= Required action =
After finding the line with "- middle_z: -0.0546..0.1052" in the data below, set down exactly each line through the one with "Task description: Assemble", inclusive, and stop there.

(Data entries)

####################

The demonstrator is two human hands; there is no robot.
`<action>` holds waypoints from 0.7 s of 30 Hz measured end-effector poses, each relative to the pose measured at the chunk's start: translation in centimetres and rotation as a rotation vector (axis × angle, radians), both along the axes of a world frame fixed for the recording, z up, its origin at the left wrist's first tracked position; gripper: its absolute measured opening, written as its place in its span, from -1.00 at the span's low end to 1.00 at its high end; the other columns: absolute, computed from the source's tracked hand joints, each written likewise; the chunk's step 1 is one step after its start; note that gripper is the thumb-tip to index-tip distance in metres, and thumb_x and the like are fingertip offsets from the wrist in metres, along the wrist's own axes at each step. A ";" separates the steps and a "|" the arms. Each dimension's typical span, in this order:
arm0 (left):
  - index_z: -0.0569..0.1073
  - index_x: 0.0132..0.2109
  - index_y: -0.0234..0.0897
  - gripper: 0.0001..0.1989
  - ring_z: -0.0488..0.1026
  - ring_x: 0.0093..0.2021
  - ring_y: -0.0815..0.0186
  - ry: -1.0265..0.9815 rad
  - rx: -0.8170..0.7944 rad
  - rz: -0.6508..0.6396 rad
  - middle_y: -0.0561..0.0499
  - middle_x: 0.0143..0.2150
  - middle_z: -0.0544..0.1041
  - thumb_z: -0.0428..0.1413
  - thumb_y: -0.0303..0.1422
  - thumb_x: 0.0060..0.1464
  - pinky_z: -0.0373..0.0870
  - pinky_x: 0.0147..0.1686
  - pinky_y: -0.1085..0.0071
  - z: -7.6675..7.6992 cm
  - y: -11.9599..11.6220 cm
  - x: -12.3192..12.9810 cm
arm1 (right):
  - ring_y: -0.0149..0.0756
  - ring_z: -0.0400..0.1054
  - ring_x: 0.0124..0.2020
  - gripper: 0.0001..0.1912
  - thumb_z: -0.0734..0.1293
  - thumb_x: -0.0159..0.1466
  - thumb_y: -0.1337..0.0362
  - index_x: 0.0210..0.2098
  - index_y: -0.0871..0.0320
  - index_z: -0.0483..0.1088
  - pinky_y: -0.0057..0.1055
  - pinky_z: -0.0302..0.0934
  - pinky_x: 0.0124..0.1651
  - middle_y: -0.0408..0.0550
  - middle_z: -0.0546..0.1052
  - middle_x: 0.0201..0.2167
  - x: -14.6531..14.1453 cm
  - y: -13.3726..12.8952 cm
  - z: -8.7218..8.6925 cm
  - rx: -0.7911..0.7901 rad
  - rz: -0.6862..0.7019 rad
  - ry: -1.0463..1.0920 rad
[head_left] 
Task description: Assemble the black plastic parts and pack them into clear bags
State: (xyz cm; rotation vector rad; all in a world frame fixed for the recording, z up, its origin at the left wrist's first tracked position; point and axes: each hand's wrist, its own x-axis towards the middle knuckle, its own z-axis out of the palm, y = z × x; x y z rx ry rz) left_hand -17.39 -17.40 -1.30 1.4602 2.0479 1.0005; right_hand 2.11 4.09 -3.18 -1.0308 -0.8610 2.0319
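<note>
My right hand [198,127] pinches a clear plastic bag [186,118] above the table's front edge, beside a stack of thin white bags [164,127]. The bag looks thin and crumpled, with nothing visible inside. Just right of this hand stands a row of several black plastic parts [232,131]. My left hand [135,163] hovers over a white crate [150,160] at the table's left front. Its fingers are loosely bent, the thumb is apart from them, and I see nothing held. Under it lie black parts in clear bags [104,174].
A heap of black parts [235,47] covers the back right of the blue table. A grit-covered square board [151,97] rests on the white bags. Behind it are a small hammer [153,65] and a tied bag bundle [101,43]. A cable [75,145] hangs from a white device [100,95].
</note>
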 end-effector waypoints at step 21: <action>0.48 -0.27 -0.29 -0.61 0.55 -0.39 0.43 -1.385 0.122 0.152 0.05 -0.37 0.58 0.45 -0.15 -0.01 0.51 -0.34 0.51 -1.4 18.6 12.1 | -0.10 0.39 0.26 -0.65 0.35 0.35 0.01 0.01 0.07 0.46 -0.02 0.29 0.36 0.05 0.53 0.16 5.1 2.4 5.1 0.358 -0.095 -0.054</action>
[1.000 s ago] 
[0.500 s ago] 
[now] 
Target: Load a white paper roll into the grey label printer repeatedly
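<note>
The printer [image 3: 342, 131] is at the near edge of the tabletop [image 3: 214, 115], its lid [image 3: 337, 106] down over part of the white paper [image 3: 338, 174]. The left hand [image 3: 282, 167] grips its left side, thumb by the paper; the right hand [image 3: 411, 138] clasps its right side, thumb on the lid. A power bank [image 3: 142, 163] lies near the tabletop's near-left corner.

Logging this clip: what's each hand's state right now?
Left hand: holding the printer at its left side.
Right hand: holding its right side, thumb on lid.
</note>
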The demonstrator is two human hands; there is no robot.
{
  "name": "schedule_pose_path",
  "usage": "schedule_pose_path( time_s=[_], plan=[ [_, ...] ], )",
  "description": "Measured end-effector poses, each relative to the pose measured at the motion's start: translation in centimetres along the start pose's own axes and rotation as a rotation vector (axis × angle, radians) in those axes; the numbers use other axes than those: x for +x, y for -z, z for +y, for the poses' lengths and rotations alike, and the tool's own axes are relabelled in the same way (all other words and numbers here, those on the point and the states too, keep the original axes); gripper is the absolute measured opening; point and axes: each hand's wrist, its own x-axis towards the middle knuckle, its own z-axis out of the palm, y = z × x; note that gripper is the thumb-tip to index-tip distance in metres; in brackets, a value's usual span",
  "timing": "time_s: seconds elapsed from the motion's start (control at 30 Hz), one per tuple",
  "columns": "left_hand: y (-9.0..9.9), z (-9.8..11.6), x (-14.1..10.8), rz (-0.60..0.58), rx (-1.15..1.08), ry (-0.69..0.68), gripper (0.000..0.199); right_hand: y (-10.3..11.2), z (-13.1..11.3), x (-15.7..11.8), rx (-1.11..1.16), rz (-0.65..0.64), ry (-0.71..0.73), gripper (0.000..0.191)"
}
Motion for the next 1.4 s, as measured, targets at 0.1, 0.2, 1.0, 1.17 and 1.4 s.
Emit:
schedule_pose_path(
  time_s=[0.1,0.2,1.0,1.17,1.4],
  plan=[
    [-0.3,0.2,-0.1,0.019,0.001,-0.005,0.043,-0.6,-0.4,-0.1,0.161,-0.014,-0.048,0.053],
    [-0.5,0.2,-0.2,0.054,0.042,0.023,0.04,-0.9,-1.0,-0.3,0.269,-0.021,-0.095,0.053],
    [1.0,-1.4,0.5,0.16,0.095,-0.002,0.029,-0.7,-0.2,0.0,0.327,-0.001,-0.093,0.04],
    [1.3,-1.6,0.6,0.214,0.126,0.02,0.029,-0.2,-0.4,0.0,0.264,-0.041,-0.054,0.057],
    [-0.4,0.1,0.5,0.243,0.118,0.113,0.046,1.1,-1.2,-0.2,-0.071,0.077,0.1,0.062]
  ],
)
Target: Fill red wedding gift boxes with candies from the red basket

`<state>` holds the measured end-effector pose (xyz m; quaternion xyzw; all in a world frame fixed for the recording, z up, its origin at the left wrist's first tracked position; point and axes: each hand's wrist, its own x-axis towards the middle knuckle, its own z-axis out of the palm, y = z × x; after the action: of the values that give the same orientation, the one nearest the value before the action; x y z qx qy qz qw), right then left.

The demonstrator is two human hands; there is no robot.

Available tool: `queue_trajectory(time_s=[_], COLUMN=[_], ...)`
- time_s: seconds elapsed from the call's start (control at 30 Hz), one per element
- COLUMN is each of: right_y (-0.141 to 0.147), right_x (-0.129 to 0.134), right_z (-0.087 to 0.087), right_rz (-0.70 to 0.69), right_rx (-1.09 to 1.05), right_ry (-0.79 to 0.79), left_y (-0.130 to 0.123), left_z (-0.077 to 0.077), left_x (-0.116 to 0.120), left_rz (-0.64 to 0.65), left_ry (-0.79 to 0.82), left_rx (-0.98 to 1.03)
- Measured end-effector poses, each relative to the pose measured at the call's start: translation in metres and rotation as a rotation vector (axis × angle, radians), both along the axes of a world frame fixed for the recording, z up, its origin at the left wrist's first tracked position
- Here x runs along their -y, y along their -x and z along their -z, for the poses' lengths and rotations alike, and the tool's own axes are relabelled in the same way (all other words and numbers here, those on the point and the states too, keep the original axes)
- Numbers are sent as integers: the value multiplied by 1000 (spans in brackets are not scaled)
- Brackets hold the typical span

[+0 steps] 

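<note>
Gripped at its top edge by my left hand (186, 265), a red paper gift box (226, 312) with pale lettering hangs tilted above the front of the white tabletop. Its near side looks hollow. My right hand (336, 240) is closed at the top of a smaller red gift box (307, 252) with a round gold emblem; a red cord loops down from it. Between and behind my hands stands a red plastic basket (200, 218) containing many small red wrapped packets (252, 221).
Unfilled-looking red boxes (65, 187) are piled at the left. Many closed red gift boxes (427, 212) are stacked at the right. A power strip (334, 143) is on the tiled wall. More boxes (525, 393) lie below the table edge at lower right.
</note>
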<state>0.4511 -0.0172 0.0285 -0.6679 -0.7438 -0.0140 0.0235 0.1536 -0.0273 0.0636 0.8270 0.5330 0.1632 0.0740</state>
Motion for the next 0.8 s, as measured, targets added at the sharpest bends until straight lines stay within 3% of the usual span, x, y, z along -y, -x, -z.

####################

= Solution =
  - middle_z: -0.0546..0.1052
  - middle_x: 0.0201..0.2167
  - x: -14.6531..14.1453 cm
  - y: -13.3726..12.8952 cm
  - z: -8.7218..8.6925 cm
  - rx: -0.7911..0.7901 rad
  - rz: -0.6862..0.7019 rad
  - ry: -1.0463..1.0920 rad
[head_left] 
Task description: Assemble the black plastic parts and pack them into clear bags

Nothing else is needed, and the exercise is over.